* _How to complete this task_:
Beneath this line are entries. Copy the range from the line with "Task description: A" to the line with "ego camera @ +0", ends included, exactly; leave pictures out.

* _Supplied data_:
+===+

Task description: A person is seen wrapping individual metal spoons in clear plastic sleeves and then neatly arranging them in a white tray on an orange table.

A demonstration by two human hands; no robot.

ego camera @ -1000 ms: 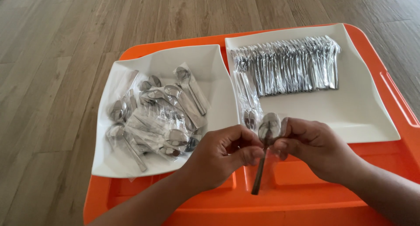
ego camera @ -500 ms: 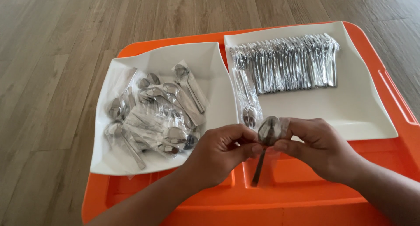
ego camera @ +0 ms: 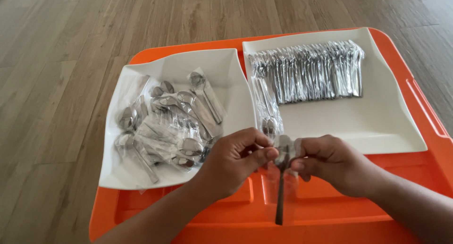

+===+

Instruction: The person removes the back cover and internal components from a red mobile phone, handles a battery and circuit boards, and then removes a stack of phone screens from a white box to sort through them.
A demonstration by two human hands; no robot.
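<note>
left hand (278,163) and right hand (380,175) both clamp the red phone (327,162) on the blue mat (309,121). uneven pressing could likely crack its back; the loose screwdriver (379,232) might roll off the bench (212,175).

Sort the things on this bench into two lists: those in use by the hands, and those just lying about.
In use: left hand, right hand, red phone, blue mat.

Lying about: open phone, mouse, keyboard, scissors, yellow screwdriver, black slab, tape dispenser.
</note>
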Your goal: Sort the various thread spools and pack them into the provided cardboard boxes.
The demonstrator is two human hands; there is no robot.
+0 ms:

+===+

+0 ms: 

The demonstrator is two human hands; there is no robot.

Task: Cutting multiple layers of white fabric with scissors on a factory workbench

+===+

* _Solution to this problem_:
Task description: A person is seen wrapping individual metal spoons in clear plastic sleeves and then neatly arranging them in a white tray on an orange table.

A demonstration by two human hands; no robot.

ego camera @ -1000 ms: 
ego camera @ -500 ms: 
ego camera @ +0 ms: 

Nothing else belongs to this exercise.